= Intergenerational policy =

An intergenerational policy is a public policy that incorporates an intergenerational approach to addressing an issue or has an impact across the generations. Approaching policy from an intergenerational perspective is based on an understanding of the interdependence and reciprocity that characterizes the relationship between the generations.

An intergenerational approach to public policy recognizes that generations share basic needs including adequate income, access to quality health care and social services, educational and employment opportunities, and a safe place to live. Furthermore, policies that are supportive of any age group must build on the common concerns of all generations.

Intergenerational policy is also understood as current efforts on intergenerational justice, both by governmental and non-governmental institutions that distribute resources between the generations. There are two types of intergenerational policies: descriptive and programmatic. Descriptive intergenerational policy includes all efforts to institutionalize individual and collective relations between the generations in the private and public spheres.

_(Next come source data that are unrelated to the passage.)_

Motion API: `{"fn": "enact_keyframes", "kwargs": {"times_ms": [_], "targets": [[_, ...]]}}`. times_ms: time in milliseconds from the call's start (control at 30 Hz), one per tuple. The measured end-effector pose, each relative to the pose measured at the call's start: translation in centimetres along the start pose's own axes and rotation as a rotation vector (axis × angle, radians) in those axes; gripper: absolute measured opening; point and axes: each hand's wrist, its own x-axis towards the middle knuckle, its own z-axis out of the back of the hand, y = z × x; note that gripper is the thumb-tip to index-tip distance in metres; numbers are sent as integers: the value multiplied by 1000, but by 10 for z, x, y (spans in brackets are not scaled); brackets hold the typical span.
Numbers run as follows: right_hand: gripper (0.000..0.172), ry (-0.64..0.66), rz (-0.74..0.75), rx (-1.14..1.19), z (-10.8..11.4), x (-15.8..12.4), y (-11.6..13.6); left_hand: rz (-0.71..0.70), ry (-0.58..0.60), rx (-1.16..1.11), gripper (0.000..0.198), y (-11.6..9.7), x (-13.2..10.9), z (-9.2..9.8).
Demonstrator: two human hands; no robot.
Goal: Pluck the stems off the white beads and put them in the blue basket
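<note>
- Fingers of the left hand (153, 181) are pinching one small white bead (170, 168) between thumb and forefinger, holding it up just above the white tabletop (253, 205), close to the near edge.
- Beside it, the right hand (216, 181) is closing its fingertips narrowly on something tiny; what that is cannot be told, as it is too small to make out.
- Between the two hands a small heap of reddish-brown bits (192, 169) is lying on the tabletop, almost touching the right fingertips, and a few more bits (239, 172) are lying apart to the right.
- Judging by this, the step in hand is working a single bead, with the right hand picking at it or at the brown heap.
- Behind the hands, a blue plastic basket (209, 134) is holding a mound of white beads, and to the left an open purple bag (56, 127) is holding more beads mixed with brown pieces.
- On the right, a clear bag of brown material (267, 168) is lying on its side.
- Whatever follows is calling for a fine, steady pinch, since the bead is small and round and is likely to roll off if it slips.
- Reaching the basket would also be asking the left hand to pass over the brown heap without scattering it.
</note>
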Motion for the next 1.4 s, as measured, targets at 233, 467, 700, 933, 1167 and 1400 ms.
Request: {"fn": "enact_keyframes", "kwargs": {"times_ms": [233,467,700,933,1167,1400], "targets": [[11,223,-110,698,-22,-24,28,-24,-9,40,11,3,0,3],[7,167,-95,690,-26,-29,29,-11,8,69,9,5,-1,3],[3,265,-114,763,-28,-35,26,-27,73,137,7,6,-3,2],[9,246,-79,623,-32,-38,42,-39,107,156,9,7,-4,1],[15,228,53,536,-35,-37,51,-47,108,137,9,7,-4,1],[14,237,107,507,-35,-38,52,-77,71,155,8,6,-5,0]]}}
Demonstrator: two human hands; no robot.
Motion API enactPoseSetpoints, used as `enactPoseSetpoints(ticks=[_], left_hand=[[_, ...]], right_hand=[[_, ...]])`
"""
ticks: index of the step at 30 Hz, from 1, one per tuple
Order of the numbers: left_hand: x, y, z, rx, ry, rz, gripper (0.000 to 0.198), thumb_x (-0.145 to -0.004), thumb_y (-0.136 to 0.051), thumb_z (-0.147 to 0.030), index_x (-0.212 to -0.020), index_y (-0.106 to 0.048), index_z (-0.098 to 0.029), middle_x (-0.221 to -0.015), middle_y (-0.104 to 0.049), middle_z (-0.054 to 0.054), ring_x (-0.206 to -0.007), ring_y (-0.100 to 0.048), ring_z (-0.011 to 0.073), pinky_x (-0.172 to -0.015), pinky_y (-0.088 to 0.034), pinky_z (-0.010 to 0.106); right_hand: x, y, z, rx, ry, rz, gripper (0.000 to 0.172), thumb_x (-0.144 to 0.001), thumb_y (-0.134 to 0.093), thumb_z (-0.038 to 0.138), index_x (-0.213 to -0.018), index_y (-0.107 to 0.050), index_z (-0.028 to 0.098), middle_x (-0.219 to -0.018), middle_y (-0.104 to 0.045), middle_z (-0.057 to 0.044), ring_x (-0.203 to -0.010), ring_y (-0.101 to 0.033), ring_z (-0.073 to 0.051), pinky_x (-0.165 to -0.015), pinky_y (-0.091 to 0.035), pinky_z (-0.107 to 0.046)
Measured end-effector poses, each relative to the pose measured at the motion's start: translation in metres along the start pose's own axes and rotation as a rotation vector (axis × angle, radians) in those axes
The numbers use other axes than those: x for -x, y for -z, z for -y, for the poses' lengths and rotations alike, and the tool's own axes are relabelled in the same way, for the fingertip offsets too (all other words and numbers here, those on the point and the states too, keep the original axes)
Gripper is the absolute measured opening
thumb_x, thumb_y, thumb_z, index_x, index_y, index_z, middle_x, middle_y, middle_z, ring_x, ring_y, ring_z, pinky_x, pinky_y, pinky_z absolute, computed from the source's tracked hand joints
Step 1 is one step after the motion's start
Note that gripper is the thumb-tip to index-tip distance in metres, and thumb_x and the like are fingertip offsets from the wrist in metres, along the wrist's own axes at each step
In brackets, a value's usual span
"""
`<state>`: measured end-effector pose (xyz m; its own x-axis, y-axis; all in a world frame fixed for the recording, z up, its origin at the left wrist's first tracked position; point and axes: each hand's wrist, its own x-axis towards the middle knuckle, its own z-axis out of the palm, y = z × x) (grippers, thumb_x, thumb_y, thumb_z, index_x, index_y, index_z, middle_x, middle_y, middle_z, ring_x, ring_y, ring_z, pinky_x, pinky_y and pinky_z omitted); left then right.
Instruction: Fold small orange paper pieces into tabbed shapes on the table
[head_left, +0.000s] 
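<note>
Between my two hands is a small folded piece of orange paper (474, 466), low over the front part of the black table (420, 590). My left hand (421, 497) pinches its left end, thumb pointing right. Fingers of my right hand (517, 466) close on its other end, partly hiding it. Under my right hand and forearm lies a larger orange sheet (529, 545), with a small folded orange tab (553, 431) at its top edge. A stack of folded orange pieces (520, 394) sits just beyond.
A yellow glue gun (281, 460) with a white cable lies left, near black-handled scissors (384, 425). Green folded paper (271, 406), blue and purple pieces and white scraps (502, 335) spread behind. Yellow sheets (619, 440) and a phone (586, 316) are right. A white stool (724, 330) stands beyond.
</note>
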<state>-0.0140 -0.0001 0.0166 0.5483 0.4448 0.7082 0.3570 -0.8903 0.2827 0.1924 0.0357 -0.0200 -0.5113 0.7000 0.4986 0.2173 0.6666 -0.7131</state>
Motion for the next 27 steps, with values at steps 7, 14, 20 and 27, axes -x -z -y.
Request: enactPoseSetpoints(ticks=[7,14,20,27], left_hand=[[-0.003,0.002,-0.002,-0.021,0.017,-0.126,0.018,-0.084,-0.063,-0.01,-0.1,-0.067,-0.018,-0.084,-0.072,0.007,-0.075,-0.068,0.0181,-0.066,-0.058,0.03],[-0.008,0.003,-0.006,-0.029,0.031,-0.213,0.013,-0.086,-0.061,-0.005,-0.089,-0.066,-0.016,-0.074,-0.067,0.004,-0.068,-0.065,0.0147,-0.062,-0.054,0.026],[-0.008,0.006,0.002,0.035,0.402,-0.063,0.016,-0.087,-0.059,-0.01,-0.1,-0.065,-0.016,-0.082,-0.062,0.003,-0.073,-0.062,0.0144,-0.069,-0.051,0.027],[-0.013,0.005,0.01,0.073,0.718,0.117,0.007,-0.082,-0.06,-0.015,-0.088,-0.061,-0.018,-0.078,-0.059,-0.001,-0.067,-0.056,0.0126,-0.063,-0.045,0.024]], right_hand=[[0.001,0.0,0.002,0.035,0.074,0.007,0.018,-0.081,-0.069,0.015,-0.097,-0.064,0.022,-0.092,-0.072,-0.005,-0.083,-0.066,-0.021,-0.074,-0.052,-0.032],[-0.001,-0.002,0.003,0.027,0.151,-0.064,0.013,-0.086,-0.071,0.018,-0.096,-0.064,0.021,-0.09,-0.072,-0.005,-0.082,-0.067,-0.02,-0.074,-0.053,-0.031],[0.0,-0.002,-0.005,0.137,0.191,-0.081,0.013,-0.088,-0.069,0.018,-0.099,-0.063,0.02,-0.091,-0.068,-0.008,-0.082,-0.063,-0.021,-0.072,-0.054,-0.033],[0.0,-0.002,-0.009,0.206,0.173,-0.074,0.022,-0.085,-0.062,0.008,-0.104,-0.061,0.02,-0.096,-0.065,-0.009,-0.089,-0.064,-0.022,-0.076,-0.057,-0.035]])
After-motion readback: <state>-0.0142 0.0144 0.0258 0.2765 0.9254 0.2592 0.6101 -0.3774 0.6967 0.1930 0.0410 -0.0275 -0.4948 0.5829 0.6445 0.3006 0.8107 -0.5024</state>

On the other hand, programmatic intergenerational policy refers to establishing societal conditions that allow the creation of private and public intergenerational relations in the present and future in a way that guarantees the development of a responsible and community-oriented personality on the one hand and of societal progress on the other.

Literature includes at least five models intergenerational policies. These are: (1) intergenerational social integration; (2) linking strategies of social policy towards old age and older adults (ageing policy); (3) dimensions of an intergenerational policy covering environmental policy, architectural policy, (inter)cultural policy, education policy, economic policy, labour market policy and healthcare policy; (4) United Nations’ “Society For All Ages“ concept; and (5) the European Union's concept of the “silver economy”.